In passenger flow control research, Jiang et al. studied the congestion of metro platform stairs during peak hours and developed specific measures to control passenger flow and ease congestion [25]. Lu et al. predicted origin-destination (OD) passenger flow based on the idea of flow on the path so that it can play a good role in passenger flow warning [26]. Xu et al. analyzed passenger flow line metro stations, established a path selection model, and carried out corresponding control measures for passenger flow based on the threshold of facilities and equipment [27]. Guo et al. analyzed the inflow passenger flow of public transport stations with capacity constraints and adopted coordinated control measures among stations [28]. Li et al. considered the timetable and passenger flow control strategy of high traffic density metro lines and carried out the optimal control of passengers according to the characteristics of the timetable [29]. Xu et al. analyzed the dynamic change process of inbound and transfer passenger flows, established a multistation cooperative passenger flow control model, and used a logit model to describe the route choice behavior of passengers [30]. Xue et al. divided stations into four areas: platform, paid zone, nonpaid zone, and station entrance. According to the train capacity and number of people stuck on a platform, a three-level passenger flow control model was established to solve the optimal strategy for controlling the number of people in each area [31]. Liu et al. proposed a passenger flow control strategy based on queuing theory and simulated the congestion propagation between service facilities in a station through Simulink. The optimization goal is to minimize passenger delay time and corporation operating costs [32].

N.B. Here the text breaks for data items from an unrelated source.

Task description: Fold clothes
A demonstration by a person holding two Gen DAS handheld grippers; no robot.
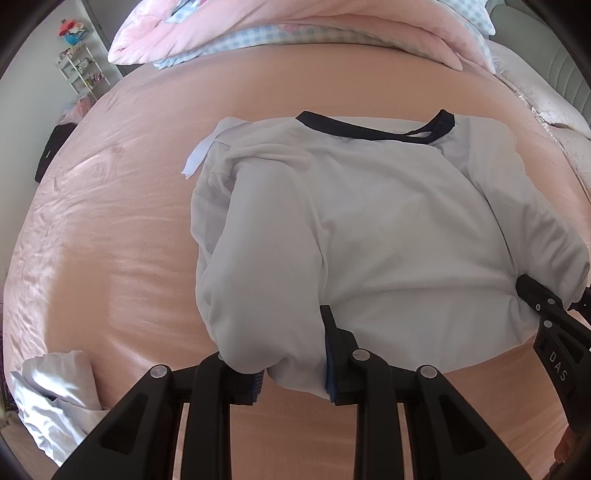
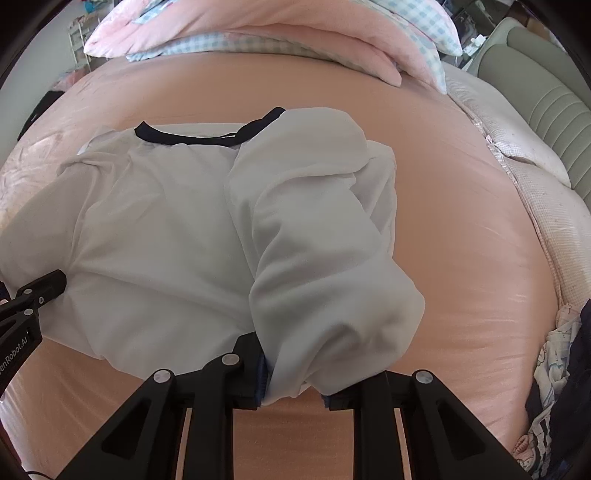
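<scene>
A white T-shirt (image 1: 388, 221) with a navy collar (image 1: 369, 131) lies on the pink bed sheet (image 1: 110, 258), both sides folded in over its middle. My left gripper (image 1: 291, 380) is shut on the bunched near-left fold at the hem. In the right wrist view the same shirt (image 2: 155, 229) fills the centre, and my right gripper (image 2: 295, 391) is shut on the near-right folded sleeve-side roll. Each gripper shows in the other's view: the right gripper (image 1: 535, 299) at the shirt's right hem, the left gripper (image 2: 44, 284) at its left hem.
A pink quilt with blue checked pillows (image 1: 295, 26) is piled at the bed's far end. Crumpled white cloth (image 1: 59, 398) lies at the near left. Patterned clothes (image 2: 554, 369) sit at the right edge, with a grey-green headboard (image 2: 535, 92) beyond. A white shelf rack (image 1: 77, 70) stands far left.
</scene>
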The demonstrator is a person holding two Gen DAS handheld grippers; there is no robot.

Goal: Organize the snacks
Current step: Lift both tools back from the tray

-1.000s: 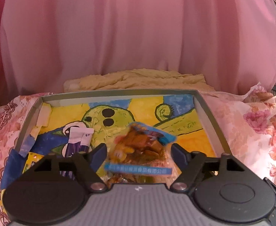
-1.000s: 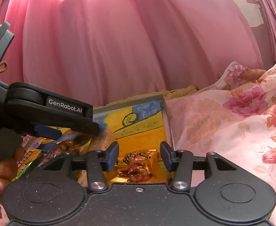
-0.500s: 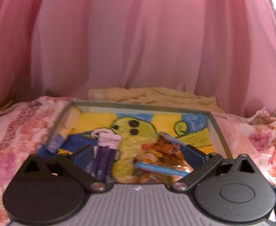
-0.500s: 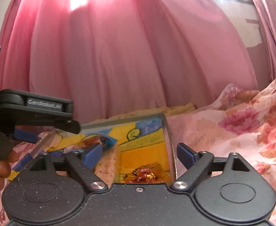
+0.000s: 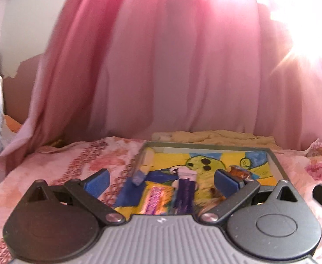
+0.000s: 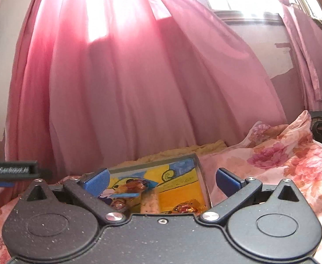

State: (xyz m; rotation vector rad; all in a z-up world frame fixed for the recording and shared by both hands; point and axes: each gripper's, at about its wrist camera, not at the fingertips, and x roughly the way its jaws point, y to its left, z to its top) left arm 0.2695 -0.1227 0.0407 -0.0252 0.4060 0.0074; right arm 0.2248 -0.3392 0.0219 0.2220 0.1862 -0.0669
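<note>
Tray: laid flat on the bed, so snacks are contained.
Left claw: spread wide, empty, held before the tray.
Right claw: spread wide, empty, likewise.

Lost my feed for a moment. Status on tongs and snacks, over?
Left tongs open, empty. Right tongs open, empty. Snack packets lying in the painted tray. Nothing blocking either tongs.

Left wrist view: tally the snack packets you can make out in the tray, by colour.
Purple-and-white packet: 1
Pink-striped packet: 1
Light blue packet: 1
Orange-brown packet: 1
Total: 4 discernible; blur may hide more.
</note>
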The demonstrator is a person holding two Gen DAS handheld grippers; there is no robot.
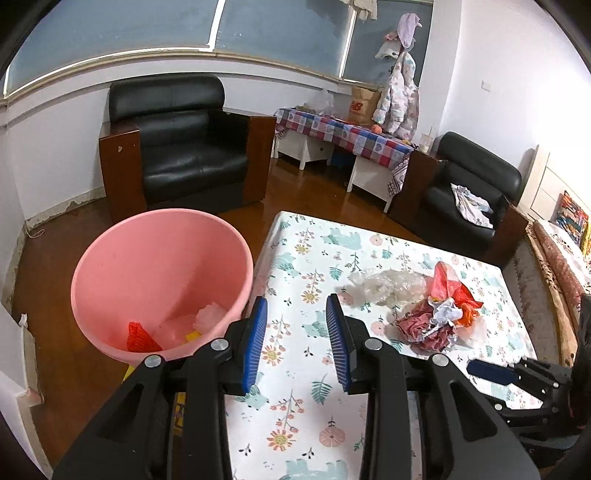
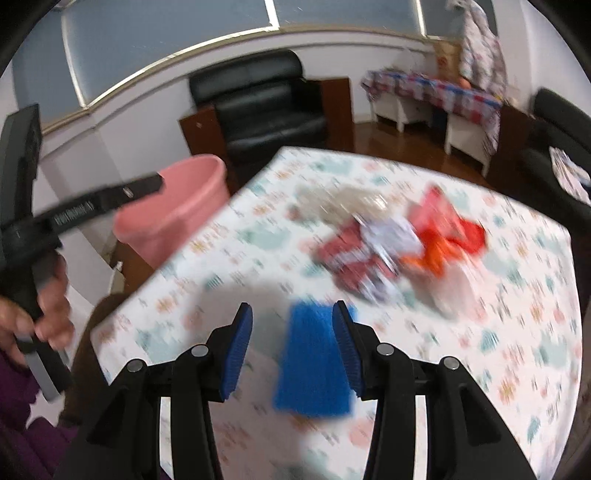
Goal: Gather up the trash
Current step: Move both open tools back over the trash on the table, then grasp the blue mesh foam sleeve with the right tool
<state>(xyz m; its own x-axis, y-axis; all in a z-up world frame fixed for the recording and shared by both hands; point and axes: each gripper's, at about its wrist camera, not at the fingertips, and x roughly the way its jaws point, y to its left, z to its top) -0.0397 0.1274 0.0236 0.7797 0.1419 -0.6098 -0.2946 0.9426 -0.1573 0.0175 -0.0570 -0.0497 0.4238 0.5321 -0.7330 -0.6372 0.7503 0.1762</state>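
Left gripper half open, blue ribbed pads apart, nothing between them, poised over the left border of the table. Right gripper also half open; blurred blue piece seen in the gap, white cloth showing between it and the left pad, contact with the right pad impossible to judge. Black handle of the left tool gripped by a hand at the left of the right wrist view. Ahead of both tools, toward the far right part of the table, the trash pile: crumpled clear plastic on its left, red-orange bag standing up at the back, balled white paper in the middle, dark red wrapper in front, all touching. Just beside the table's left edge and lower, a pink bucket, mouth up, already holding a red mesh scrap, pale plastic and a yellow bit. Table covered in white cloth printed with flowers and teal animals, bare apart from the pile and the blue piece. Around it, dark wooden floor; black armchair against the far wall under a wide window; low white side table under a checked cloth, with a brown paper bag and a hanging padded jacket; second black armchair near the far right corner. Open floor left of the bucket; only a narrow gap on the table's right.
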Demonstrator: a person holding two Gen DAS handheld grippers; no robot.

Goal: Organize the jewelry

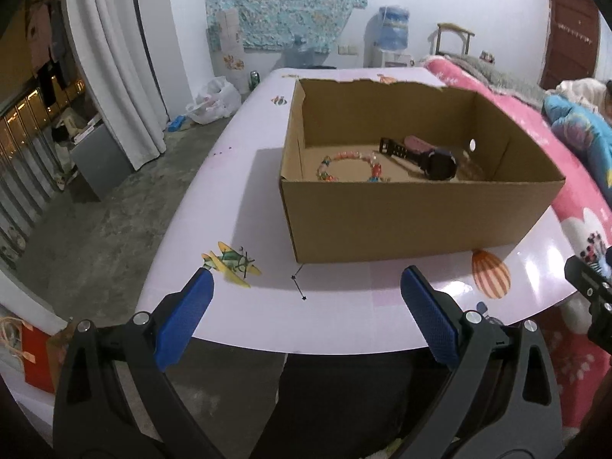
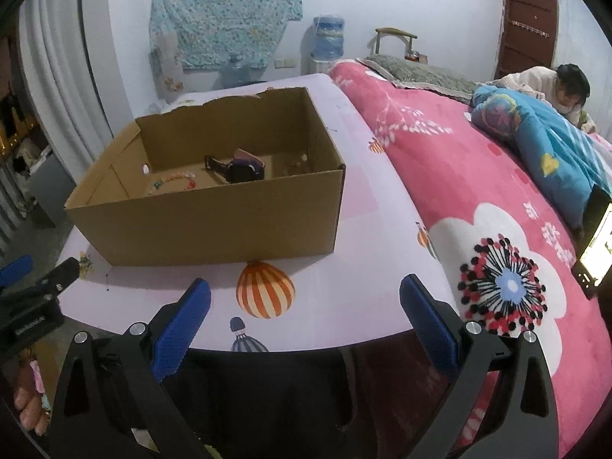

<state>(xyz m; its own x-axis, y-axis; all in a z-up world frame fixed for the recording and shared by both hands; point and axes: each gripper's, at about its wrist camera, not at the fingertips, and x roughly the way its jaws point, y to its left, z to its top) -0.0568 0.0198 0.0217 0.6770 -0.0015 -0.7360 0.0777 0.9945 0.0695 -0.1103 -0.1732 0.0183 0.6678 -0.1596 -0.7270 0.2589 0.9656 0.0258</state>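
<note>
Table (image 1: 344, 317) below both wide-spread, down-tilted grippers

You get even, cool indoor light in both views, fairly bright on the desk (image 1: 336, 317) and the pale back wall. The cardboard box (image 1: 413, 222) throws a soft shadow onto the desk along its near and left sides, and its interior sits darker than its outer walls. Faint glare shows on the glossy desk near its right edge. At the left of the left wrist view, warm lights glow in a dim area. A lit phone screen (image 2: 596, 244) blows out to white. Straight lines bow strongly toward the rims, and the 4 corners of each picture go black. Detail is slightly soft and grainy.
</note>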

It is important to note that in urban rail transit passenger transportation organization problems, simply optimizing the train plan to meet passenger demand will encounter a bottleneck when the capacity reaches the upper limit, and simply taking a passenger flow control strategy to accommodate the transport capacity will reduce the service level to passengers. At the same time, metro operation under the impact of COVID-19 is still a new research field, and systematic research focusing on safety prevention and control in the context of COVID-19 is not yet complete. Therefore, this paper constructs a collaborative optimization model of train plans and passenger flow control under the impact of COVID-19, fully considers the influence of COVID-19 prevention and control in the objective function of the model, and studies the integrated method of train plans and passenger flow control, which is of great significance to metro operation organization under the influence of public health emergencies.

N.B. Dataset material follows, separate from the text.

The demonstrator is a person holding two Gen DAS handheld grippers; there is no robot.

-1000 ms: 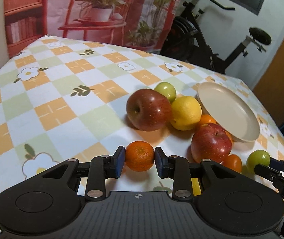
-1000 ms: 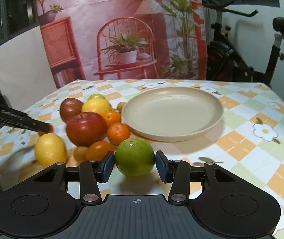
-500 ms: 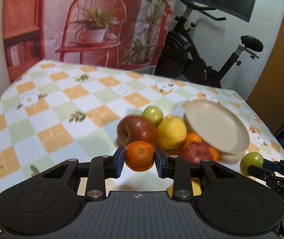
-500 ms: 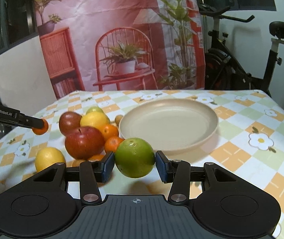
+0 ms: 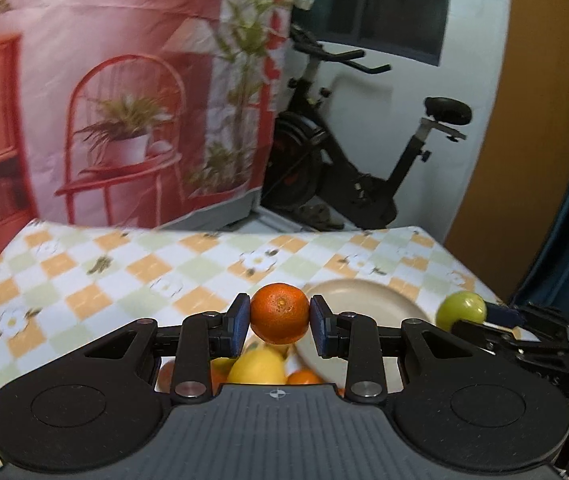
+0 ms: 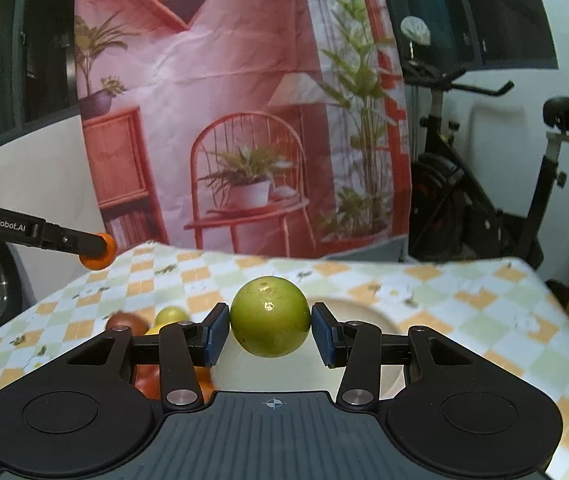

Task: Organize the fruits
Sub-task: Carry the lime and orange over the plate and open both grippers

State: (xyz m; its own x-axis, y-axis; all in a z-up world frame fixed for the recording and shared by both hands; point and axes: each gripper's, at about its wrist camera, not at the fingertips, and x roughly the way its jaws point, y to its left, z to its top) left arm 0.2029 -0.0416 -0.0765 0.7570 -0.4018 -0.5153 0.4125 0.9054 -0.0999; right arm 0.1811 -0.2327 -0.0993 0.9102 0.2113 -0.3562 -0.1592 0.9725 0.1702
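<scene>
Both grippers have risen well clear of the worktop point(image 5: 84, 280) since a second ago, so each fruit is off the pile and ready, I judge, for the plate point(image 5: 356, 296). The right gripper point(image 6: 270, 328), level, pinches the green fruit point(image 6: 270, 316); the left gripper point(image 5: 280, 320), level, pinches the orange point(image 5: 280, 312).

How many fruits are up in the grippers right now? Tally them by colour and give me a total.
Orange: 1, the mandarin clamped in the left gripper.
Green: 1, the green fruit clamped in the right gripper.
Total: 2 held fruits.
</scene>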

The structure of the rest of this paper is as follows: Section 2 describes the metro operation organization problem from the two aspects of the train plan and passenger flow control. Section 3 constructs metro train plan adjustment and passenger flow control mathematical models to reduce the risk of epidemic transmission. Section 4 introduces the method of model processing and the algorithm design of model solving. Section 5 presents the case analysis. Section 6 provides a discussion of the study. Section 7 is the conclusion.

2. Problem Description

The purpose of adjusting the train plan and implementing passenger flow control measures is to reduce the load rate of trains to meet the requirements of COVID-19 prevention and control. Figure 1 shows the idea of the method.

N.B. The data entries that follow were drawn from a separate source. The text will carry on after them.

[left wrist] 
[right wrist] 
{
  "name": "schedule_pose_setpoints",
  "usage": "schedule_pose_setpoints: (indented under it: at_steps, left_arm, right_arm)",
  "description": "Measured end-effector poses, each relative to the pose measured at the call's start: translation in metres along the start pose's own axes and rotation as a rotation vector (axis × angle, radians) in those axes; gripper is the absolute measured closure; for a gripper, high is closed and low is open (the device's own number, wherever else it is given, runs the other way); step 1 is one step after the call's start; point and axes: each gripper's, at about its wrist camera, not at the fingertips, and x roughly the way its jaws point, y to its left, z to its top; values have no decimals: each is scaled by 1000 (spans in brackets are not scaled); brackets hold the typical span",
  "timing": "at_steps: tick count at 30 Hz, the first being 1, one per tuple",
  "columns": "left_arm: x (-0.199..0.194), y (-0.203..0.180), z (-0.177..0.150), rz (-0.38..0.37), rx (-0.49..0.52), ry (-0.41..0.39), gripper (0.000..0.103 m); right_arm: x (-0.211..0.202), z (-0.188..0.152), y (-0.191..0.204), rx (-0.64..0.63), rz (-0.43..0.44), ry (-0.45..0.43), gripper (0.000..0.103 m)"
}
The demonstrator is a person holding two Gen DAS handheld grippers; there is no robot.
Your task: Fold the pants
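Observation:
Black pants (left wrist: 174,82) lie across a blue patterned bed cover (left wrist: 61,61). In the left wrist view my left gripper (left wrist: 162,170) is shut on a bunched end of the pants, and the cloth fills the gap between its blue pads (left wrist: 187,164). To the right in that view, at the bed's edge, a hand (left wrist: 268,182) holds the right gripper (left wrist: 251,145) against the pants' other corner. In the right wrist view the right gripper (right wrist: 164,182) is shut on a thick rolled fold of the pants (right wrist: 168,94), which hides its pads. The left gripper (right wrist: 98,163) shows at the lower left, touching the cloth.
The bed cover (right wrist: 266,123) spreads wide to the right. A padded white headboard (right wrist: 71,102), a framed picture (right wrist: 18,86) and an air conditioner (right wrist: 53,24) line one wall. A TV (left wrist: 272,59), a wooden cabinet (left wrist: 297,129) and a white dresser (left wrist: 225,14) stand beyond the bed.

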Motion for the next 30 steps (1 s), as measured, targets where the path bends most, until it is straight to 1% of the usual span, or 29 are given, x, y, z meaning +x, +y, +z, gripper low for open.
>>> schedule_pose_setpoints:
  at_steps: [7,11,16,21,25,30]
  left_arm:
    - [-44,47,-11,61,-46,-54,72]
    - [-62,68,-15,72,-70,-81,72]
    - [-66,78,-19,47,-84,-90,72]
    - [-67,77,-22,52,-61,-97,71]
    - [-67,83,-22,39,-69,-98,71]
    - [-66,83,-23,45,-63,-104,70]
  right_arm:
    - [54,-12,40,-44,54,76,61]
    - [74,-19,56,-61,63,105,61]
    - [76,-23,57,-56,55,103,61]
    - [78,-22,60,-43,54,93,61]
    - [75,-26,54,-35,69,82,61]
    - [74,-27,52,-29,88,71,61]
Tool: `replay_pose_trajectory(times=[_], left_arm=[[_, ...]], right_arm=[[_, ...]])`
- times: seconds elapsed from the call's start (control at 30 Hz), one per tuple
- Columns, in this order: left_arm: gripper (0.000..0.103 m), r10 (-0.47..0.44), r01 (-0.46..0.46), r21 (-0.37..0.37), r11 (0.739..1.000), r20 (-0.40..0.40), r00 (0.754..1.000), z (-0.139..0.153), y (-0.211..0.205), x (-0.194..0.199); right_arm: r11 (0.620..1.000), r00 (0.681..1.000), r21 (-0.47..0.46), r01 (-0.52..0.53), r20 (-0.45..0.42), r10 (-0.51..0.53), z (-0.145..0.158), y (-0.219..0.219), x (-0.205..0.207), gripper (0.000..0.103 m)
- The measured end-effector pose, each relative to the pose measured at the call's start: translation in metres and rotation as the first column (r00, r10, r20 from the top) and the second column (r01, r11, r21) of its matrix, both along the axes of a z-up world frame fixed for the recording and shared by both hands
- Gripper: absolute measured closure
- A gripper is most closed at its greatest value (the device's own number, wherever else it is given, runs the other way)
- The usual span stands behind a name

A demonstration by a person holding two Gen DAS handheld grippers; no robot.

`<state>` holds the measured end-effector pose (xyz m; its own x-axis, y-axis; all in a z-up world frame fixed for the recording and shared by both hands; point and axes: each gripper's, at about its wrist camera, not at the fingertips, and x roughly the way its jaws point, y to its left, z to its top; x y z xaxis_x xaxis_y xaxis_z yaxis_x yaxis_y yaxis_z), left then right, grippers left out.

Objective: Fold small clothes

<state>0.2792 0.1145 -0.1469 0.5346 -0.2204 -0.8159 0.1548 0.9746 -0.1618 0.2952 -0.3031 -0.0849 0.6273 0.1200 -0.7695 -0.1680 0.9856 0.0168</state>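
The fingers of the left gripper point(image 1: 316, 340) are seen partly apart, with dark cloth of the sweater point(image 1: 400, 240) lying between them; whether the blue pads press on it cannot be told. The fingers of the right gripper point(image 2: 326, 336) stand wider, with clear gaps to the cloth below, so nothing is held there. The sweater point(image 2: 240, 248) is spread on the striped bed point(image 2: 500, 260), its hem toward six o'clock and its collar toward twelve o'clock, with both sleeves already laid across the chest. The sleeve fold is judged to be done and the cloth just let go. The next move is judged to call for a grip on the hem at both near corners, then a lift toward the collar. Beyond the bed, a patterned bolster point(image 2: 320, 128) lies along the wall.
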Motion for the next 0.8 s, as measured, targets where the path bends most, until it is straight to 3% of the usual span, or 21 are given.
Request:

In the adjustment of the train plan, by analyzing the spatial and temporal characteristics of the passenger flow distribution, according to the unbalanced characteristics of passenger flow in the time dimension, the peak and off-peak hours are divided, and the routing plan is determined according to the spatial imbalance characteristics. Specifically, the time imbalance coefficient of passenger flow is calculated according to the passenger flow information, and the period when the time imbalance coefficient is greater than 1.5 is set as peak hours. Then, the spatial imbalance coefficient of passenger flow in peak hours is calculated. If the spatial imbalance coefficient of each interval is less than 1.5, the full-length train plan is adopted; otherwise, the full-length and short turning train plan is adopted, the short turning route contains all intervals where the spatial imbalance coefficient is greater than 1.5, and the intervals where the coefficient is greater than 1 are included as much as possible.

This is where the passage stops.